In all, 64 (i.e. 8 times 8) functions are available. Available function names
include C<utf16be_to_utf32le()> and C<utf8_to_unicode()>.
DST_UTF_NAME may be same as SRC_UTF_NAME like C<utf8_to_utf8()>.
Conversions where both SRC_UTF_NAME and DST_UTF_NAME begin at 'utf' are
defined well and stably. In contrast to these UTF, the Perl internal Unicode
encoding is influenced by the platform-dependent features (e.g. 32bit/64bit,
ASCII/EBCDIC).
B<Parameters>
If the first parameter is a reference, that is regarded as the CALLBACK.

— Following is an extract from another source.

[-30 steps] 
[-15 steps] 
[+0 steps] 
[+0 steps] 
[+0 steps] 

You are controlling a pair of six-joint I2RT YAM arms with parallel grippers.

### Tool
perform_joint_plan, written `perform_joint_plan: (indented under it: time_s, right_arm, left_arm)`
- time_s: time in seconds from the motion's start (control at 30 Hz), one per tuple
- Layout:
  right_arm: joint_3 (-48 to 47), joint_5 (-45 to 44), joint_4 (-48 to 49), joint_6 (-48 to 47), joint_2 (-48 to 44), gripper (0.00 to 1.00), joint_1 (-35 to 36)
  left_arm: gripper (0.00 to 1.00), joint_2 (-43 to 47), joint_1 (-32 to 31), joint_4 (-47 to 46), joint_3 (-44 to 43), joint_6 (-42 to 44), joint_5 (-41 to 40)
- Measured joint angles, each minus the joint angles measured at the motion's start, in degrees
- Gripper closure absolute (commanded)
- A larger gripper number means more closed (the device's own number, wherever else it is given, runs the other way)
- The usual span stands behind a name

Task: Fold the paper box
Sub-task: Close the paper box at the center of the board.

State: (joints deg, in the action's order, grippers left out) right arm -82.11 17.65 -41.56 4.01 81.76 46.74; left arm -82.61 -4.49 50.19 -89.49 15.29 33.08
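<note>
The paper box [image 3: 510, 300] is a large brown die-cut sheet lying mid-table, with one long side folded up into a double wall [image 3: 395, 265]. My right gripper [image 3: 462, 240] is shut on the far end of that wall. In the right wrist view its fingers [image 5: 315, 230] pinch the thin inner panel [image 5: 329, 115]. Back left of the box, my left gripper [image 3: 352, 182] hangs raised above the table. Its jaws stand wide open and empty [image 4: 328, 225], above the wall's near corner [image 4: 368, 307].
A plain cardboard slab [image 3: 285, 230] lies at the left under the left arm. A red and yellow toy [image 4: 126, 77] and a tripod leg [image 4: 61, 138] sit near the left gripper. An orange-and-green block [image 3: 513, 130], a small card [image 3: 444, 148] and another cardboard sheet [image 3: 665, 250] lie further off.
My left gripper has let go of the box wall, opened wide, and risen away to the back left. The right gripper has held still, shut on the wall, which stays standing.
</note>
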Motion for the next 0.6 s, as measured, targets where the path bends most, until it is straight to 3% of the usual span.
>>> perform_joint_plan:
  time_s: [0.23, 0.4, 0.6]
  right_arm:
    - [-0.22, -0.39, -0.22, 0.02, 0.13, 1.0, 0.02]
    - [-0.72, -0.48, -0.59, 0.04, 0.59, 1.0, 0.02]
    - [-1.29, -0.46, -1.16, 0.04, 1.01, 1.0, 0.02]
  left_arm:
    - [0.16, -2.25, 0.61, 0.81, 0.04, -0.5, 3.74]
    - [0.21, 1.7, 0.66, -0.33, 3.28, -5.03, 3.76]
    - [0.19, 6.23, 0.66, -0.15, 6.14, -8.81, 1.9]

Any reference will not allowed as STRING. If CALLBACK is given,
the second parameter is STRING; otherwise the first is.
Currently, only code references are allowed as CALLBACK.
If CALLBACK is omitted, only Unicode scalar values (C<0x0000..0xD7FF>
and C<0xE000..0x10FFFF>) are allowed. Ill-formed octet sequences
(corresponding to a code point outside the range of Unicode scalar values)
and partial octets (which does not correspond to any code point) are deleted,
as if a code reference constantly returning an empty string,
C<sub {''}>, was used as CALLBACK.
Examples of partial octets: the first octet without following octets in UTF-8
like C<"\xC2">; the last octet in UTF-16BE,LE with odd number of octets.
If CALLBACK is specified, the appearance of an ill-formed octet sequences
or a partial octet calls the code reference. The first parameter for CALLBACK
is the unsigned integer value of its code point;
if the value is lesser than 256, that is a partial octet.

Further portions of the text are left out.